*DATA EXCERPT*:
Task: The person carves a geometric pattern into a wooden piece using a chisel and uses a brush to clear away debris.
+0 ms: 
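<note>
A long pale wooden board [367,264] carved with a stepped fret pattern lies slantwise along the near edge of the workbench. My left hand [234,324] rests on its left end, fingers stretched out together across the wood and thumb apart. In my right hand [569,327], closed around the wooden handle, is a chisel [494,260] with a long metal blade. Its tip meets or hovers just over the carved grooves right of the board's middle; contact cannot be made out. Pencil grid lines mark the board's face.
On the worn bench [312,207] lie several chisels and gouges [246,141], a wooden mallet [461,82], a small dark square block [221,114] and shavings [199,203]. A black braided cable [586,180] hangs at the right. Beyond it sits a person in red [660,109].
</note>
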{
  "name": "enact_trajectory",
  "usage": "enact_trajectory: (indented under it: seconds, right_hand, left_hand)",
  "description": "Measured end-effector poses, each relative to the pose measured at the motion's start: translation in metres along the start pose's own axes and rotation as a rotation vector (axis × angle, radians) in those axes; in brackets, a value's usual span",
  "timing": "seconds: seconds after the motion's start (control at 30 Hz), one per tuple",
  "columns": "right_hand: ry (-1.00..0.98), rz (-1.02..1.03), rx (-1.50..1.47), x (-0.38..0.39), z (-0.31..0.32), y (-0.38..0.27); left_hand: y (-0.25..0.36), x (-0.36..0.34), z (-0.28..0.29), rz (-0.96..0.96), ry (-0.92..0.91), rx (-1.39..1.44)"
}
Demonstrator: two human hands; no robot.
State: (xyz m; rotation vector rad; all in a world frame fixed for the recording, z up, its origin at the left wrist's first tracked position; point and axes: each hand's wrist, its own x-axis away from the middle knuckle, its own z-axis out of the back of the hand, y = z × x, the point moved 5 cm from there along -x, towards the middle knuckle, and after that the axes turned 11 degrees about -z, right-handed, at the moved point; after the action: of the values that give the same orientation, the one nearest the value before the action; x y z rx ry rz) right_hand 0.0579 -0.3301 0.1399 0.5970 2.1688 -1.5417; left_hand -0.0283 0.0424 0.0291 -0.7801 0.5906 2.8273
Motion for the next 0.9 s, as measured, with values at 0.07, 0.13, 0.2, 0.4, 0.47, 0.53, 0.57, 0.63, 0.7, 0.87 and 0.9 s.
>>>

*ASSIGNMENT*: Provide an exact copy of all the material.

*YOUR RESPONSE*:
Task: The person carves a geometric pattern into a wooden piece using a chisel and uses a brush to clear away debris.
+0 ms: 
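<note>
A long pale wooden board [367,264] carved with a stepped fret pattern lies slantwise along the near edge of the workbench. My left hand [234,324] rests on its left end, fingers stretched out together across the wood and thumb apart. In my right hand [569,327], closed around the wooden handle, is a chisel [494,260] with a long metal blade. Its tip meets or hovers just over the carved grooves right of the board's middle; contact cannot be made out. Pencil grid lines mark the board's face.
On the worn bench [312,207] lie several chisels and gouges [246,141], a wooden mallet [461,82], a small dark square block [221,114] and shavings [199,203]. A black braided cable [586,180] hangs at the right. Beyond it sits a person in red [660,109].
</note>
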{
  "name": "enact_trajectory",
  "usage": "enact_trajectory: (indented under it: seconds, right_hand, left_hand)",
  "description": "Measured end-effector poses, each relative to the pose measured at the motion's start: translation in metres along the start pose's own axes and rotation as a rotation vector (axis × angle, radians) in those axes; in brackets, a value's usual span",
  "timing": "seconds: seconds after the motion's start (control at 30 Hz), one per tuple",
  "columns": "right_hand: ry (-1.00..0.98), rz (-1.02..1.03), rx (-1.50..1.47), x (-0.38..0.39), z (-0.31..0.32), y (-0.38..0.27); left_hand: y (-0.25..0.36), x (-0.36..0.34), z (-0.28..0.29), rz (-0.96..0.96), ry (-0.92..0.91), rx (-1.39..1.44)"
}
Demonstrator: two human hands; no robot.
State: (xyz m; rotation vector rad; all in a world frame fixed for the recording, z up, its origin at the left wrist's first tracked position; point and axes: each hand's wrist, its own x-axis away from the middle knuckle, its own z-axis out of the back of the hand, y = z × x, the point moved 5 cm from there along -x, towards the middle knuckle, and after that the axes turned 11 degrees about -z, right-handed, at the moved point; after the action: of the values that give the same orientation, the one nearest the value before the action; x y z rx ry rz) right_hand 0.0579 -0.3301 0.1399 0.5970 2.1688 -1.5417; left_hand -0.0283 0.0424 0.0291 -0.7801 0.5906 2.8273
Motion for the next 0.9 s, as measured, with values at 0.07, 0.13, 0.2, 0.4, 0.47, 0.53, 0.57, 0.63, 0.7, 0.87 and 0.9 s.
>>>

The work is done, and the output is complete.